[Your objective]:
The result should be all the records, exact and complete, without a single picture.

[Given data]:
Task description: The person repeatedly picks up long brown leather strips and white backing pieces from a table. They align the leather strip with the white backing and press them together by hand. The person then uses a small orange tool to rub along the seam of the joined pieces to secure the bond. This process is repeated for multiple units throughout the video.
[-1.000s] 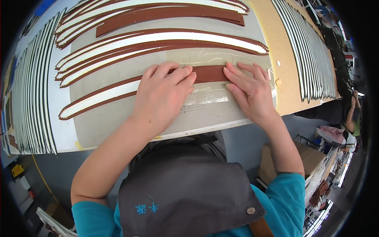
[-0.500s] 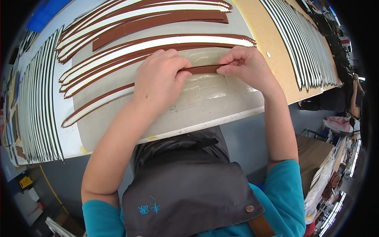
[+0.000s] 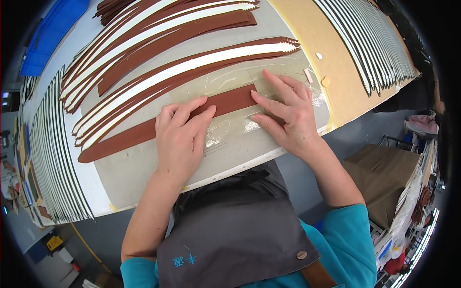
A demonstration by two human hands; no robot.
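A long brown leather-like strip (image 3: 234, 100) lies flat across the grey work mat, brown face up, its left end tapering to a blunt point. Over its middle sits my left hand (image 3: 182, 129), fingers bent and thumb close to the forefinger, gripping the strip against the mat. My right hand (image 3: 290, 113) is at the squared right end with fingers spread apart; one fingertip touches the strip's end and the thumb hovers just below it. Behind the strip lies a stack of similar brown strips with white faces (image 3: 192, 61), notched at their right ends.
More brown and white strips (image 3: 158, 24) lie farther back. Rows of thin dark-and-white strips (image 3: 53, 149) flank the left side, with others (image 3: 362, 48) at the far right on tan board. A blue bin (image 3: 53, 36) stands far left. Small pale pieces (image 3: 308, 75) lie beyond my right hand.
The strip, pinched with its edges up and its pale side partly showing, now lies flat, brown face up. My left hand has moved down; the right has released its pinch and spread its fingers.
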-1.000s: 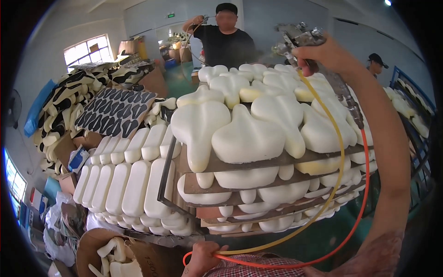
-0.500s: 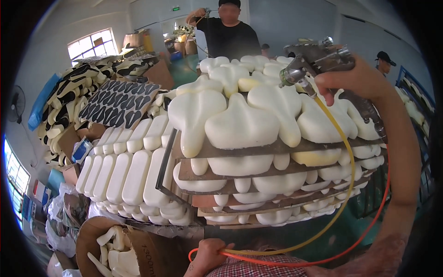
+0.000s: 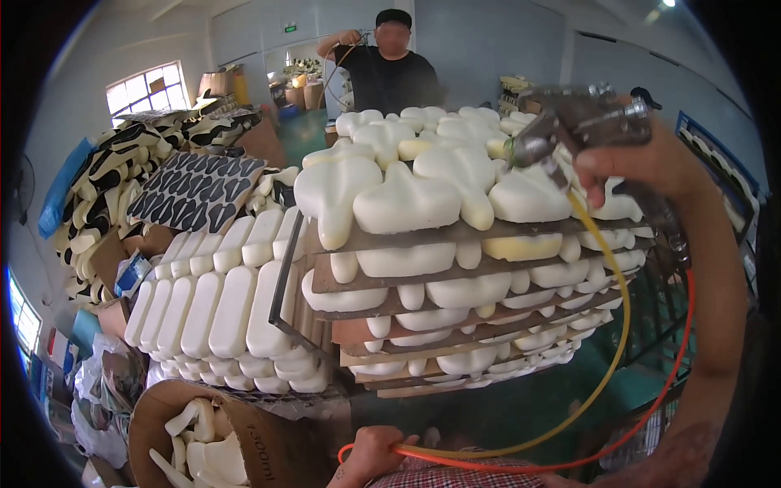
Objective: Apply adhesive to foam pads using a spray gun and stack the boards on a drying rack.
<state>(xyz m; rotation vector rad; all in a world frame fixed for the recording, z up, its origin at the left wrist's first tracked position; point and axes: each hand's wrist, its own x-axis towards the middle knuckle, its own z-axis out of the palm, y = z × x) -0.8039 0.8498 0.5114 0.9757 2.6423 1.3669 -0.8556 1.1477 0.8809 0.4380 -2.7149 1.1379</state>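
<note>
Raised at the right, my right hand (image 3: 626, 167) is wrapped round a metal spray gun (image 3: 573, 130), whose nozzle points left over the stack. A yellow hose (image 3: 625, 325) and an orange hose (image 3: 663, 382) hang from the gun and curve down in a loop. Low in front of me, my left hand (image 3: 374, 454) is closed round both hoses. White foam pieces (image 3: 407, 199), rounded with narrow stems, cover the top board of the stack beyond the gun. More such foam lies between the brown boards (image 3: 382, 301) below.
Left of the stack stand rows of long white foam blocks (image 3: 232, 313). A cardboard drum (image 3: 244, 447) with foam scraps is near my left hand. A board with black shapes (image 3: 195, 191) leans on a foam heap. Across the stack, a person (image 3: 390, 69) in black raises another spray gun.
My view has shifted, so the stack appears slightly lower and further left. My right hand with the spray gun sits a little further right and lower in view. Both hands keep their hold.
</note>
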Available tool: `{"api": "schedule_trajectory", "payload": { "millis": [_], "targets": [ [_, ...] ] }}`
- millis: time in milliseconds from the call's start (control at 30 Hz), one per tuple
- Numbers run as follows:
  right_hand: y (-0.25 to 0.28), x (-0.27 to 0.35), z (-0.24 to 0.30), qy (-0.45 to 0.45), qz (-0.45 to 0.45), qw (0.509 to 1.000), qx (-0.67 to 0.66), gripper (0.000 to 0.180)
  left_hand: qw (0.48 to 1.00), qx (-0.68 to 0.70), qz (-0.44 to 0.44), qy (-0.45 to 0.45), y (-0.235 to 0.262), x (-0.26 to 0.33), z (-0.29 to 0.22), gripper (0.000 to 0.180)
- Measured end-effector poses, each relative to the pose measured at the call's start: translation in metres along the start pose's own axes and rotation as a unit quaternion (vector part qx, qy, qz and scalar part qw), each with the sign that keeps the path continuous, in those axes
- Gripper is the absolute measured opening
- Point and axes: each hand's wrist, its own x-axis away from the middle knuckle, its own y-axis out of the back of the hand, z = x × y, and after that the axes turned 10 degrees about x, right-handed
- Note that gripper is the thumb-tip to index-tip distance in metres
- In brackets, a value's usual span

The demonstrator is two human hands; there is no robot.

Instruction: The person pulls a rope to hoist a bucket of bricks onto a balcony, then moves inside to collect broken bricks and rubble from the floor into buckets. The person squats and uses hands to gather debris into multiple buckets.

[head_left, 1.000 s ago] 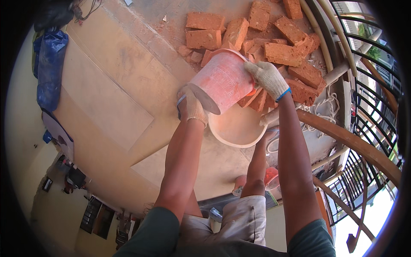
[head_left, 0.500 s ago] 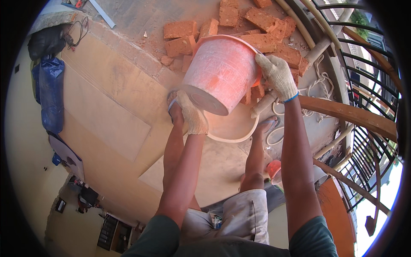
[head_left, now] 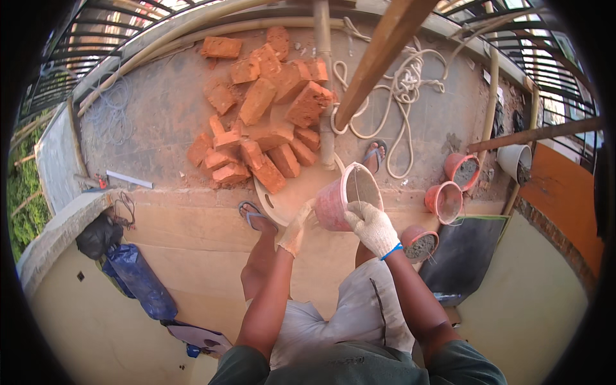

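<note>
A dusty red bucket (head_left: 332, 204) is held tilted in front of my legs, its mouth turned up and to the right. Its greyish inside looks coated. My gloved right hand (head_left: 375, 230) grips the rim at the near right side, by the thin wire handle. At the bucket's left lower side, my gloved left hand (head_left: 296, 230) holds on, its fingertips partly hidden. Just beyond the bucket lies a pale shallow tub (head_left: 292, 208) with a handle slot in its rim. A heap of orange-red bricks (head_left: 260, 99) reaches over the tub's far edge.
To the right stand several buckets, some with grey mortar, including one red bucket (head_left: 420, 245) near a black board (head_left: 463, 256). White rope (head_left: 405, 90) lies tangled at the far right. A wooden beam (head_left: 385, 54) slants overhead near a bamboo pole (head_left: 325, 83). Black railings (head_left: 77, 64) enclose the far side.
The bucket has come away from above the bricks and closer to me, turning from bottom-toward-me to mouth up and right. My view has swung rightward, bringing the mortar buckets into sight.
</note>
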Motion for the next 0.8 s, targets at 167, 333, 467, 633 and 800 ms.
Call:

[Answer section]:
Task description: The person repeatedly picks up long brown leather strips and white backing pieces from a table. They align the leather strip with the white backing and press them together by hand. The person then uses a small orange tool to rub along the seam of the joined pieces to secure the bond. This process is repeated for multiple units throughout the video.
[-1.000s] 
[-0.500s] 
[+0.000s] 
A demonstration by two human hands; no robot.
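A long brown leather-like strip (image 3: 234, 100) lies flat across the grey work mat, brown face up, its left end tapering to a blunt point. Over its middle sits my left hand (image 3: 182, 129), fingers bent and thumb close to the forefinger, gripping the strip against the mat. My right hand (image 3: 290, 113) is at the squared right end with fingers spread apart; one fingertip touches the strip's end and the thumb hovers just below it. Behind the strip lies a stack of similar brown strips with white faces (image 3: 192, 61), notched at their right ends.
More brown and white strips (image 3: 158, 24) lie farther back. Rows of thin dark-and-white strips (image 3: 53, 149) flank the left side, with others (image 3: 362, 48) at the far right on tan board. A blue bin (image 3: 53, 36) stands far left. Small pale pieces (image 3: 308, 75) lie beyond my right hand.
The strip, pinched with its edges up and its pale side partly showing, now lies flat, brown face up. My left hand has moved down; the right has released its pinch and spread its fingers.
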-1.000s: 
-0.500s: 
+0.000s: 
Objective: Apply adhesive to foam pads using a spray gun and stack the boards on a drying rack.
<state>(xyz m; rotation vector rad; all in a world frame fixed for the recording, z up, its origin at the left wrist's first tracked position; point and axes: each hand's wrist, its own x-axis towards the middle knuckle, its own z-axis out of the palm, y = z × x) -0.8039 0.8498 0.5114 0.9757 2.6423 1.3669 -0.8556 1.1477 0.8809 0.4380 -2.7149 1.1379</state>
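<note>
Raised at the right, my right hand (image 3: 626, 167) is wrapped round a metal spray gun (image 3: 573, 130), whose nozzle points left over the stack. A yellow hose (image 3: 625, 325) and an orange hose (image 3: 663, 382) hang from the gun and curve down in a loop. Low in front of me, my left hand (image 3: 374, 454) is closed round both hoses. White foam pieces (image 3: 407, 199), rounded with narrow stems, cover the top board of the stack beyond the gun. More such foam lies between the brown boards (image 3: 382, 301) below.
Left of the stack stand rows of long white foam blocks (image 3: 232, 313). A cardboard drum (image 3: 244, 447) with foam scraps is near my left hand. A board with black shapes (image 3: 195, 191) leans on a foam heap. Across the stack, a person (image 3: 390, 69) in black raises another spray gun.
My view has shifted, so the stack appears slightly lower and further left. My right hand with the spray gun sits a little further right and lower in view. Both hands keep their hold.
</note>
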Available tool: `{"api": "schedule_trajectory", "payload": { "millis": [_], "targets": [ [_, ...] ] }}`
- millis: time in milliseconds from the call's start (control at 30 Hz), one per tuple
- Numbers run as follows:
  right_hand: y (-0.25 to 0.28), x (-0.27 to 0.35), z (-0.24 to 0.30), qy (-0.45 to 0.45), qz (-0.45 to 0.45), qw (0.509 to 1.000), qx (-0.67 to 0.66), gripper (0.000 to 0.180)
  left_hand: qw (0.48 to 1.00), qx (-0.68 to 0.70), qz (-0.44 to 0.44), qy (-0.45 to 0.45), y (-0.235 to 0.262), x (-0.26 to 0.33), z (-0.29 to 0.22), gripper (0.000 to 0.180)
- Measured end-effector poses, each relative to the pose measured at the call's start: translation in metres along the start pose's own axes and rotation as a unit quaternion (vector part qx, qy, qz and scalar part qw), each with the sign that keeps the path continuous, in those axes
- Gripper is the absolute measured opening
- Point and axes: each hand's wrist, its own x-axis away from the middle knuckle, its own y-axis out of the back of the hand, z = x × y, and after that the axes turned 10 degrees about x, right-handed
- Note that gripper is the thumb-tip to index-tip distance in metres
- In brackets, a value's usual span

The demonstrator is two human hands; there is no robot.

Instruction: The person pulls a rope to hoist a bucket of bricks onto a balcony, then moves inside to collect broken bricks and rubble from the floor into buckets. The person squats and uses hands to gather debris into multiple buckets.

[head_left, 1.000 s ago] 
[head_left, 0.500 s ago] 
[head_left, now] 

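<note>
A dusty red bucket (head_left: 332, 204) is held tilted in front of my legs, its mouth turned up and to the right. Its greyish inside looks coated. My gloved right hand (head_left: 375, 230) grips the rim at the near right side, by the thin wire handle. At the bucket's left lower side, my gloved left hand (head_left: 296, 230) holds on, its fingertips partly hidden. Just beyond the bucket lies a pale shallow tub (head_left: 292, 208) with a handle slot in its rim. A heap of orange-red bricks (head_left: 260, 99) reaches over the tub's far edge.
To the right stand several buckets, some with grey mortar, including one red bucket (head_left: 420, 245) near a black board (head_left: 463, 256). White rope (head_left: 405, 90) lies tangled at the far right. A wooden beam (head_left: 385, 54) slants overhead near a bamboo pole (head_left: 325, 83). Black railings (head_left: 77, 64) enclose the far side.
The bucket has come away from above the bricks and closer to me, turning from bottom-toward-me to mouth up and right. My view has swung rightward, bringing the mortar buckets into sight.
</note>
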Motion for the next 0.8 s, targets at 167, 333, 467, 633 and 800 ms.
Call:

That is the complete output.